* Problem details *
Repeat the following data exactly, omitting pictures.

* Data *
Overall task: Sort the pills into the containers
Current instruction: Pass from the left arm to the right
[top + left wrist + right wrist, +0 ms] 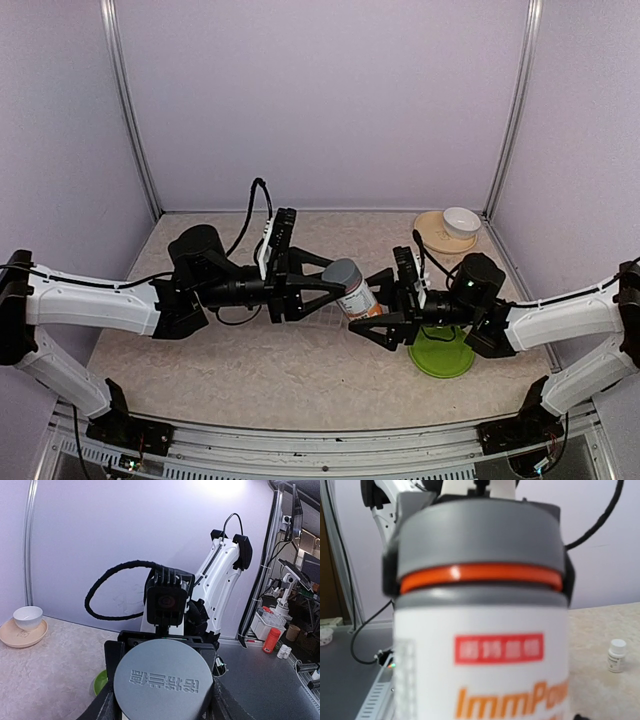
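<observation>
- A white plastic pill bottle (356,299) with an orange label and a grey screw cap (341,274) hangs in mid-air at the centre of the overhead frame, between the two arms.
- The left gripper (330,288) pinches the cap by its sides. The cap's embossed top fills the bottom of the left wrist view.
- The right gripper (372,312) straddles the bottle's body. I cannot tell whether its fingers press on it.
- The clear pill box shows in no view, and no pills are visible.
- Opening the bottle seems to be the step in hand. The right gripper should clamp the body firmly before the left twists, with the mouth tilted up so nothing spills.
- A round green plate (445,360) lies at the lower right.
</observation>
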`<action>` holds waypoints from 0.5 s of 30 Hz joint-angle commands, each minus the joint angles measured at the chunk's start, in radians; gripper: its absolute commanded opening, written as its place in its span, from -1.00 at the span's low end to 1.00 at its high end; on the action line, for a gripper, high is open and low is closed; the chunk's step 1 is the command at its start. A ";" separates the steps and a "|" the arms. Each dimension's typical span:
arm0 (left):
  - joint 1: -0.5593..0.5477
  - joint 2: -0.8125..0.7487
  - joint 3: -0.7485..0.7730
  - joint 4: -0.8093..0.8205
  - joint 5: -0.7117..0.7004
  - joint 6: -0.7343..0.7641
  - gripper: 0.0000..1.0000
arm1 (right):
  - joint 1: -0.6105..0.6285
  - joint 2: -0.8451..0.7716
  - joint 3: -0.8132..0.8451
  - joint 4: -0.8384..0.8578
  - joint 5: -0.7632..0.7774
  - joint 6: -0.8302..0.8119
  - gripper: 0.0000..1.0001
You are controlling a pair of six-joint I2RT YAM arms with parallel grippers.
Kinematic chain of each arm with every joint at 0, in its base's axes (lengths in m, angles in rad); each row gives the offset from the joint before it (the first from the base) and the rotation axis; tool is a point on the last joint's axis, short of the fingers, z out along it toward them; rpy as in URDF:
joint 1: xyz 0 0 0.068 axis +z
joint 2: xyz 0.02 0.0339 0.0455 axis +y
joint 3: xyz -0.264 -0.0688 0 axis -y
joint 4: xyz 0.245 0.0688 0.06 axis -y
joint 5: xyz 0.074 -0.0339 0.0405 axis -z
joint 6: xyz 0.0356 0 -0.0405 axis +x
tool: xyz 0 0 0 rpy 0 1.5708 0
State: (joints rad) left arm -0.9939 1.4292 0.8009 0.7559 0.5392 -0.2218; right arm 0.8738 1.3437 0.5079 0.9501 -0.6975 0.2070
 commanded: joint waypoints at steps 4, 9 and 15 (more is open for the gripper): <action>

* Output for this task *
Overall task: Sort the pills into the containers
Current instruction: Pass from the left arm to the right
[top + left wrist + right wrist, +0 ms] 
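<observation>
- A white plastic pill bottle (356,299) with an orange label and a grey screw cap (341,274) hangs in mid-air at the centre of the overhead frame, between the two arms.
- The left gripper (330,288) pinches the cap by its sides. The cap's embossed top fills the bottom of the left wrist view.
- The right gripper (372,312) straddles the bottle's body. I cannot tell whether its fingers press on it.
- The clear pill box shows in no view, and no pills are visible.
- Opening the bottle seems to be the step in hand. The right gripper should clamp the body firmly before the left twists, with the mouth tilted up so nothing spills.
- A round green plate (445,360) lies at the lower right.
</observation>
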`<action>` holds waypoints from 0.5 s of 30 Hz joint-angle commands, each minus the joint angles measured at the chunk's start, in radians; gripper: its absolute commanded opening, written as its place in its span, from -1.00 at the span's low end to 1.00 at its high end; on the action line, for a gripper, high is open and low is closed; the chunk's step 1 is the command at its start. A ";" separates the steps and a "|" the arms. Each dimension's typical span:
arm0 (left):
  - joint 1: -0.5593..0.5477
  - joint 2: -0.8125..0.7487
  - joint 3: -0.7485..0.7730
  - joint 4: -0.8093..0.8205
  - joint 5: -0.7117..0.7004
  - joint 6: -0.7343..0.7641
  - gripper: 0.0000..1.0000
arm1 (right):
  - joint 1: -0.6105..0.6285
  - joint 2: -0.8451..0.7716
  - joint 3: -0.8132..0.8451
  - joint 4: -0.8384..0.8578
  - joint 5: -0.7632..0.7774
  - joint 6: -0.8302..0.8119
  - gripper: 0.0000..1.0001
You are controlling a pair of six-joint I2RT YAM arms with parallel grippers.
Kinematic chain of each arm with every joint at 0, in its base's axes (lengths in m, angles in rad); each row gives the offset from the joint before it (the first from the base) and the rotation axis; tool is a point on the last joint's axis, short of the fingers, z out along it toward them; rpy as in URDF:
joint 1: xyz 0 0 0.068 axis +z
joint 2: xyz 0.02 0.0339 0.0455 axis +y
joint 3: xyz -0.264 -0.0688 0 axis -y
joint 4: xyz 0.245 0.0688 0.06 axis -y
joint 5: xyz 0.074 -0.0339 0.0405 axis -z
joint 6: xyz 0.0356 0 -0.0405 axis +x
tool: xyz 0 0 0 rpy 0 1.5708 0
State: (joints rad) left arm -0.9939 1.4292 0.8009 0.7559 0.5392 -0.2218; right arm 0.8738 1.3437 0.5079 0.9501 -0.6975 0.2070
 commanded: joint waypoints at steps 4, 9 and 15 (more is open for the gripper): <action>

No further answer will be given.